## About this exercise
Lines before the one containing "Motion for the" are to be left out; that line and all after it, through the end of the material below, are to be written out exactly.

## The data
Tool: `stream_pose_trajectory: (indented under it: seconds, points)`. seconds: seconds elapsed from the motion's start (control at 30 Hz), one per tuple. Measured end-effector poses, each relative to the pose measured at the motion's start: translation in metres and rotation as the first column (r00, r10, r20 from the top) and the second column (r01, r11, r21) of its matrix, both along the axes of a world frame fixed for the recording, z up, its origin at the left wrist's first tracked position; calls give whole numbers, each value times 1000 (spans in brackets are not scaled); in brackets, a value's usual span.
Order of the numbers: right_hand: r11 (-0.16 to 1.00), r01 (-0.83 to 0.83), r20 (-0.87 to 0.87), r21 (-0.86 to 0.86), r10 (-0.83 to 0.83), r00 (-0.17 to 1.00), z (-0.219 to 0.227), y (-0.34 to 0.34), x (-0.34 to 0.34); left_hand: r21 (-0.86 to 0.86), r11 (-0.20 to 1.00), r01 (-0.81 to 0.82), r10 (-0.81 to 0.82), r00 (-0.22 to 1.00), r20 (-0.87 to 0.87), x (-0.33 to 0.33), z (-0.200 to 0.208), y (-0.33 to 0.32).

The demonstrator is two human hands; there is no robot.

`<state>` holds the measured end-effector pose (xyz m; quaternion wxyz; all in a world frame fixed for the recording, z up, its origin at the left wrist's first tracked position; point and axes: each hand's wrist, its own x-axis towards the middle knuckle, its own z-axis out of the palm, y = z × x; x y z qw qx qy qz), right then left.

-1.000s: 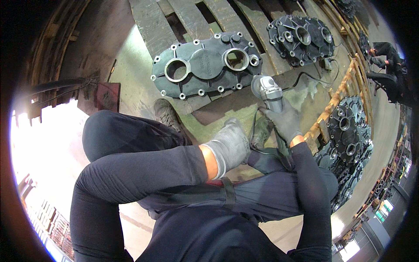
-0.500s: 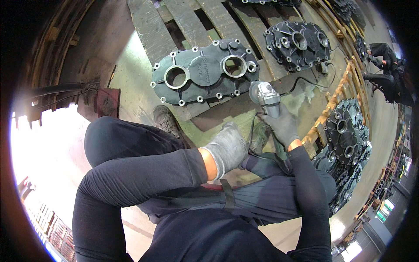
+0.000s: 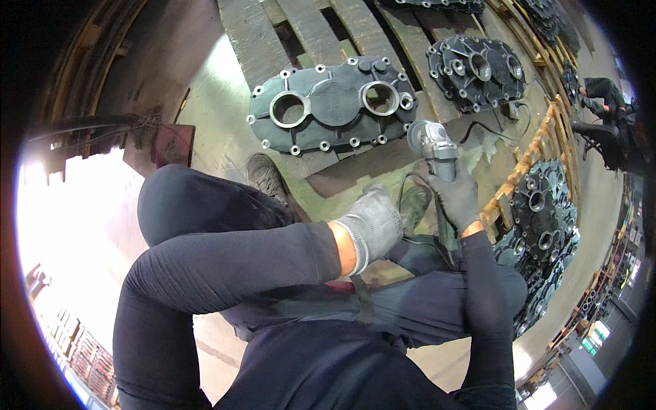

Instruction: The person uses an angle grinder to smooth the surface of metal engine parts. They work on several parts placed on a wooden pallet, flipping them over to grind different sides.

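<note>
My right hand (image 3: 456, 199), in a dark grey glove, is wrapped round the body of an angle grinder (image 3: 438, 145). The grinder's disc points up and left, close to the right end of a dark cast housing cover (image 3: 331, 102). This cover lies on a wooden pallet (image 3: 256, 41) and has two large bored holes, with bright machined bosses round its edge. My left hand (image 3: 374, 222), in a lighter grey glove, hovers over my lap beside the grinder's black cord (image 3: 402, 188). Its fingers are curled in; what they hold, if anything, is hidden.
A second cast cover (image 3: 476, 72) lies on the pallet to the right. More covers (image 3: 540, 219) are stacked by a wooden pallet edge (image 3: 523, 160). The cord runs across the floor past the far cover. Another person (image 3: 605, 113) is at the far right.
The view has shifted slightly, so the covers sit further right and higher. Both my hands have moved a little to the right in the picture, the grinder still in my right hand.
</note>
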<state>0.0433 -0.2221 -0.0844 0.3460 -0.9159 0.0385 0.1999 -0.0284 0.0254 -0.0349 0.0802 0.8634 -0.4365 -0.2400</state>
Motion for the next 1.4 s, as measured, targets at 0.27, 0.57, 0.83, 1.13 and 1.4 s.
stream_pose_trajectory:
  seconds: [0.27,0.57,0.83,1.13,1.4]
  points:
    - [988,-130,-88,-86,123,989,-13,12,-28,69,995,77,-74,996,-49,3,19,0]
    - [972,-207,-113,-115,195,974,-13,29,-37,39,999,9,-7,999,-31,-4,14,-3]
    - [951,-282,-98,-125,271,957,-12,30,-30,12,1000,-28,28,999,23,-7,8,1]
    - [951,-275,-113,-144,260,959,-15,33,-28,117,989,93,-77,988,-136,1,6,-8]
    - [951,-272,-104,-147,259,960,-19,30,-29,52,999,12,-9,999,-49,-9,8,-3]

## Written answer
Motion for the next 1.4 s, as measured, targets at 0.27, 0.57, 0.83, 1.13 and 1.4 s.
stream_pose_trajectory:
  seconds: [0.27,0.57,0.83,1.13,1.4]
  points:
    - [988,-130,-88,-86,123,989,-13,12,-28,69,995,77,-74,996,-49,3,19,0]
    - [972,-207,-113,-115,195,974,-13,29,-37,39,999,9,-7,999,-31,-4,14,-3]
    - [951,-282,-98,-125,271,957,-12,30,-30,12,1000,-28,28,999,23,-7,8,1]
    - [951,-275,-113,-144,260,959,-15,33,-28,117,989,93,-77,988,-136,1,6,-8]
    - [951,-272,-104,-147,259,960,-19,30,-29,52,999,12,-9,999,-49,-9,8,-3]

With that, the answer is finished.